## Task description
Would you please copy the part of the material below that opens with the line containing "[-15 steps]" and closes with the line containing "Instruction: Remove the"? Copy it exactly, and only it.

## Input for this task
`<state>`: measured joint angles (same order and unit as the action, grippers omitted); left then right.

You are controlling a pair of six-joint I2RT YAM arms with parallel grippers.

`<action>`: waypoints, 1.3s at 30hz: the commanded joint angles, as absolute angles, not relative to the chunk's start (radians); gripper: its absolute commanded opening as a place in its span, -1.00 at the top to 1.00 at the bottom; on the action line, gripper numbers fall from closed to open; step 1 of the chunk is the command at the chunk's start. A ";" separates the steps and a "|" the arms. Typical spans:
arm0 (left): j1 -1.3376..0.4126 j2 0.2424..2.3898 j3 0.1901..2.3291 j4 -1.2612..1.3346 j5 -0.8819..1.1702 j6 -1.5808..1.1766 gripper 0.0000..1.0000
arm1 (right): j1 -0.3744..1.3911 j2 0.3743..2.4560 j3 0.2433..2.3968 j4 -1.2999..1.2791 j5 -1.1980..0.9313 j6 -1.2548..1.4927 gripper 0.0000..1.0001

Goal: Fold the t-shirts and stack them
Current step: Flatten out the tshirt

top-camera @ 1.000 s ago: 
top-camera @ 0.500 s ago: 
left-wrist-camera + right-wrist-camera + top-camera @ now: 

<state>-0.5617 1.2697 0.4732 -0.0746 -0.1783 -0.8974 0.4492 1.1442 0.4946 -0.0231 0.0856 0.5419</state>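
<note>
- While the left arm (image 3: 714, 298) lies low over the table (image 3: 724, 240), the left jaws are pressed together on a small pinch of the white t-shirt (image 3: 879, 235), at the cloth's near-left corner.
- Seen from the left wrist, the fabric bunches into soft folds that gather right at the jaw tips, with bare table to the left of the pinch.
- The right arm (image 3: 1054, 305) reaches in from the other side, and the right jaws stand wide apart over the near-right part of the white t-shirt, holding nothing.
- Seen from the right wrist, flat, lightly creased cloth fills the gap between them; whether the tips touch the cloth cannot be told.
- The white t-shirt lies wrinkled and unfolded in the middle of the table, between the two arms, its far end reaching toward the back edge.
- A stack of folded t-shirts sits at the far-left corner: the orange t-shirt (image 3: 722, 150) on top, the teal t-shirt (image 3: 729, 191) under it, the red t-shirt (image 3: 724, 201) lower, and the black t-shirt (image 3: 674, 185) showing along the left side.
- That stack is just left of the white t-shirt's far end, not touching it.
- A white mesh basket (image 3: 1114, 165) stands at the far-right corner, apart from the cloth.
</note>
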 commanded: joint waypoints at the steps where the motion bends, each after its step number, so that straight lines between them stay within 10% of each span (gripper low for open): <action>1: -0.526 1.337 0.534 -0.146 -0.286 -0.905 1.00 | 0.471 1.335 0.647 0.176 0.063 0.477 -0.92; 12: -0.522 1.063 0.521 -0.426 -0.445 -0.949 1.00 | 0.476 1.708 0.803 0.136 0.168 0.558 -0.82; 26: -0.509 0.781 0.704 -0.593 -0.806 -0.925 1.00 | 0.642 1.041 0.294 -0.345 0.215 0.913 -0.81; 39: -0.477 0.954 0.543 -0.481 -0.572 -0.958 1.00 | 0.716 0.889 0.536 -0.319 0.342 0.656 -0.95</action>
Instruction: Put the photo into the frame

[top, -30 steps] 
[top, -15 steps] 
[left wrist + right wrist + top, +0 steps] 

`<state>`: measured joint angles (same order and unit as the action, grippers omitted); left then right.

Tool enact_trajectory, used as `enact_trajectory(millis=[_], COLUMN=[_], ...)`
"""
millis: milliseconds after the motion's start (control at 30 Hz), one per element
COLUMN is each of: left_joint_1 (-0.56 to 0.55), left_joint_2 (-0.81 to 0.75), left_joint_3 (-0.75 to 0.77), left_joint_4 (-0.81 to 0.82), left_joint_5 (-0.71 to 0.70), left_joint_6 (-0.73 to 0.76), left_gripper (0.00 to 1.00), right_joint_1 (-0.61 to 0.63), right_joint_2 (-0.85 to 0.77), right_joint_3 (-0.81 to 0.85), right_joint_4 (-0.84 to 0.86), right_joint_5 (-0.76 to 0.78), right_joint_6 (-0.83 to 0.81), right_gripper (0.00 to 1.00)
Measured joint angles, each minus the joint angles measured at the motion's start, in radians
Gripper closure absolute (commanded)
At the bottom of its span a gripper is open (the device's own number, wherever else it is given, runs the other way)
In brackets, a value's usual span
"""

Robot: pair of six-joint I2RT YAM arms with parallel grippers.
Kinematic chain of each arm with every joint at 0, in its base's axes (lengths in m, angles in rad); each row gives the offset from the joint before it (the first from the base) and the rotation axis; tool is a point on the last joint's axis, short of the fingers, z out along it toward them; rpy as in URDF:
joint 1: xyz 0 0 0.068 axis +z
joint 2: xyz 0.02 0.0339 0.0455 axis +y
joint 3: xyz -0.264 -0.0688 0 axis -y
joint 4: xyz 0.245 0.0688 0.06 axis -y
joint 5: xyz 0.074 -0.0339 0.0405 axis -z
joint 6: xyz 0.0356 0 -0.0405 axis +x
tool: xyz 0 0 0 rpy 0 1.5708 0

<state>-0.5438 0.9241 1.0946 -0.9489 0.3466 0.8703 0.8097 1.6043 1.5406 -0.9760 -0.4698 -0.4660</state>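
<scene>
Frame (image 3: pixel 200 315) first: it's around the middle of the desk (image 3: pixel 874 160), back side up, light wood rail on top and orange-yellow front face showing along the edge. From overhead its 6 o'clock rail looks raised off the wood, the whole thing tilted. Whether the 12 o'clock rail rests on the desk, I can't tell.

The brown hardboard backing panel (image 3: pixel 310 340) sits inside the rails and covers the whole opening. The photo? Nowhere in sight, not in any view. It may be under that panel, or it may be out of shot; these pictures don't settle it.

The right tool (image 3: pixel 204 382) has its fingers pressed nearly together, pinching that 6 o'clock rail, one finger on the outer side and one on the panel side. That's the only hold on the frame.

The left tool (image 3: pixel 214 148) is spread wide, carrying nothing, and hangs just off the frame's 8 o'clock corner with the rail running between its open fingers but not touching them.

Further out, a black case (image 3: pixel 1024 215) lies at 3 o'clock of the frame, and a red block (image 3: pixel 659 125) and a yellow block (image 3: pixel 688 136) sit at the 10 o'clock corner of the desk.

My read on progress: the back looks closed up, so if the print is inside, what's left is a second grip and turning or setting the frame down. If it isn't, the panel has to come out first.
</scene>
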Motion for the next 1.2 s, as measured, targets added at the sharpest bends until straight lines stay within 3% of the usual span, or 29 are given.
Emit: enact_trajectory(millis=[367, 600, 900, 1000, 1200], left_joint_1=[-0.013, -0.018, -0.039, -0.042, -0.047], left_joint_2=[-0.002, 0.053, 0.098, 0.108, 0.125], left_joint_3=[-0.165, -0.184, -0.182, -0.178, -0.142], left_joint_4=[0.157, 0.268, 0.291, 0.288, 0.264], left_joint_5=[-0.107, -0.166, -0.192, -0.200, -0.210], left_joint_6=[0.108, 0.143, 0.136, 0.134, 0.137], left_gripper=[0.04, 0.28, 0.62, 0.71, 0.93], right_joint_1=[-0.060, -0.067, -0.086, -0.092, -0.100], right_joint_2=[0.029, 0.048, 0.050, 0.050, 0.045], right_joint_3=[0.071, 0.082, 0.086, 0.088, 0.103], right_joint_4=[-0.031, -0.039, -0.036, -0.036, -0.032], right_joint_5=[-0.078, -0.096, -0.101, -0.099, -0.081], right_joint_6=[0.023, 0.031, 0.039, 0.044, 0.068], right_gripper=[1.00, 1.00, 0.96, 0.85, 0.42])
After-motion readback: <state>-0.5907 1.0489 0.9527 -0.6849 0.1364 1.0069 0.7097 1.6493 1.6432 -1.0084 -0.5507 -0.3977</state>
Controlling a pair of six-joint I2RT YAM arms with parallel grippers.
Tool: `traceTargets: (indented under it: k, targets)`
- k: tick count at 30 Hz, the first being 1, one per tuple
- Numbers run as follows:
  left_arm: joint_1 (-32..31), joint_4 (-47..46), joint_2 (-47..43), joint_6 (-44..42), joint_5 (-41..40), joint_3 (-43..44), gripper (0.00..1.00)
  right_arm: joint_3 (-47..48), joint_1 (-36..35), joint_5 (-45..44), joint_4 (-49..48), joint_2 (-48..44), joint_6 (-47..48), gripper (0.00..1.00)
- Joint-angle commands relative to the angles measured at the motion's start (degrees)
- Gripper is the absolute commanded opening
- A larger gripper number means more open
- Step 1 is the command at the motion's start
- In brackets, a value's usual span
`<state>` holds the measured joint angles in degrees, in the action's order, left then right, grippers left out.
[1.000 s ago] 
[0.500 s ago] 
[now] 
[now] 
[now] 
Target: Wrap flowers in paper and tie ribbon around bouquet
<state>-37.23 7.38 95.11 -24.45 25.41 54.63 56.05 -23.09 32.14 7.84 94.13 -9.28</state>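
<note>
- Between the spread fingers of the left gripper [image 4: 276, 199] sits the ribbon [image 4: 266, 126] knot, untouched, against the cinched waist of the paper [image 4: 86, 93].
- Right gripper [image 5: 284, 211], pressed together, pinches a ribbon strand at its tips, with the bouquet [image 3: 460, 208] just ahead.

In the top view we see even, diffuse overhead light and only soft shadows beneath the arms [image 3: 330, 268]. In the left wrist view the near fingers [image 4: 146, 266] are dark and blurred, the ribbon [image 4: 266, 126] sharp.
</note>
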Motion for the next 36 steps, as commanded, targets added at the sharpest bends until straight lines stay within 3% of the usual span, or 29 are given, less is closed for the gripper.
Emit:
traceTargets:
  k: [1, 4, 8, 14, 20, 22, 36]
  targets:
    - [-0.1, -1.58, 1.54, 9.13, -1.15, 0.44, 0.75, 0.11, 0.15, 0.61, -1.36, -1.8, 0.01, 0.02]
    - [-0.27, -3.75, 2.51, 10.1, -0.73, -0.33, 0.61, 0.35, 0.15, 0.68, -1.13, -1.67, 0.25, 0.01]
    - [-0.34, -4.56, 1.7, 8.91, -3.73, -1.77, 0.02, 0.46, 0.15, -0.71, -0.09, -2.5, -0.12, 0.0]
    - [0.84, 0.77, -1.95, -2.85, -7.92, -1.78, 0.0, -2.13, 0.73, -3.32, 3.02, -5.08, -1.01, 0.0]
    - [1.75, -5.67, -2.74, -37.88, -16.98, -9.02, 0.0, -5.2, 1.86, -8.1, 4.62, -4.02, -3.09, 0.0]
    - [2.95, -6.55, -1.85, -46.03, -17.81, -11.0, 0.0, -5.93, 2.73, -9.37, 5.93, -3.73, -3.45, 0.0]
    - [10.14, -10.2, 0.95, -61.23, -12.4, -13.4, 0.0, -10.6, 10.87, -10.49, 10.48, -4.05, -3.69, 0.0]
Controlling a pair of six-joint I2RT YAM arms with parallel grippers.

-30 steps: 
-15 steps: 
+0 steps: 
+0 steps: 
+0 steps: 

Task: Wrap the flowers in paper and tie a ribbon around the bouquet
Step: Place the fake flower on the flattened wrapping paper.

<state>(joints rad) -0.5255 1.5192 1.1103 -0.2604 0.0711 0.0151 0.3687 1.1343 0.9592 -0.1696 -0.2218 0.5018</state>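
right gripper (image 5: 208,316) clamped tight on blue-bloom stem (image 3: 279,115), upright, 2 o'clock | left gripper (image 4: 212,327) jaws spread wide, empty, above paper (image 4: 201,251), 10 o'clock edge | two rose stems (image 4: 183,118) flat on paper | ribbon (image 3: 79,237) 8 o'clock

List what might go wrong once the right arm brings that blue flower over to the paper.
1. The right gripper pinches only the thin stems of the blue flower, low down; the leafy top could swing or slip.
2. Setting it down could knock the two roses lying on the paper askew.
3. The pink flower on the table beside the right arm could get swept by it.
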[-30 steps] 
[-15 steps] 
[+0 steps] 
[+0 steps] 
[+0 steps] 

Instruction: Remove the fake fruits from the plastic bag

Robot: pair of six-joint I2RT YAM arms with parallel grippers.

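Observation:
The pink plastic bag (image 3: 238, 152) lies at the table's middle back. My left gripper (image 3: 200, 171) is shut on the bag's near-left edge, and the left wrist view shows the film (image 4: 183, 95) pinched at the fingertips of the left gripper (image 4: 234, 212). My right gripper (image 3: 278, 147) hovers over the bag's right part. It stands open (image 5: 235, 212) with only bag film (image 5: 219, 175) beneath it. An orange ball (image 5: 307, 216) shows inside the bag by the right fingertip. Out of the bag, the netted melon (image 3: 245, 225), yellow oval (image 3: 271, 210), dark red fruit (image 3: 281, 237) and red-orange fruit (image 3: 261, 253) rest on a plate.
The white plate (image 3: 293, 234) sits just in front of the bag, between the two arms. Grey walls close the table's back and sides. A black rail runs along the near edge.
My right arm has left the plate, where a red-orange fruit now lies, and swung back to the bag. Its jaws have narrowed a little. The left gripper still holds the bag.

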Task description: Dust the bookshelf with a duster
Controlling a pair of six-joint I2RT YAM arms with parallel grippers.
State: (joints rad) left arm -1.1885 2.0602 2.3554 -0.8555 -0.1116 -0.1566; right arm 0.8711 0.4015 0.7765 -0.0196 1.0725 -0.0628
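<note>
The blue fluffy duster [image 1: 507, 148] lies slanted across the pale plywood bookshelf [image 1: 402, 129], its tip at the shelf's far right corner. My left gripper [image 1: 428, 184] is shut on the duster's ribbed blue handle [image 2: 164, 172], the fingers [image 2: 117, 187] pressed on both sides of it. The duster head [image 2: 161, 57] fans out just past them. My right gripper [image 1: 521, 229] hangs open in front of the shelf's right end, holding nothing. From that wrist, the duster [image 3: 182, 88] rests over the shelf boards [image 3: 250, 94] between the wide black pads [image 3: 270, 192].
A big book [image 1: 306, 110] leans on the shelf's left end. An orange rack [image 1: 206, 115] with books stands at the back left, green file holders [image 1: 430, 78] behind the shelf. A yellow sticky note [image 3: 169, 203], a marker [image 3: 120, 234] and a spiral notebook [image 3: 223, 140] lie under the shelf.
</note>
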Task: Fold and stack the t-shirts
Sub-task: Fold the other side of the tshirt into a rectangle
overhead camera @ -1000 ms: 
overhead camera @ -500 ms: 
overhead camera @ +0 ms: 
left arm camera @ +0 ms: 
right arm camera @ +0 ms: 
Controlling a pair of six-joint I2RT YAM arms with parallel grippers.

## Response area
[-15 steps] 
[+0 steps] 
[+0 steps] 
[+0 steps] 

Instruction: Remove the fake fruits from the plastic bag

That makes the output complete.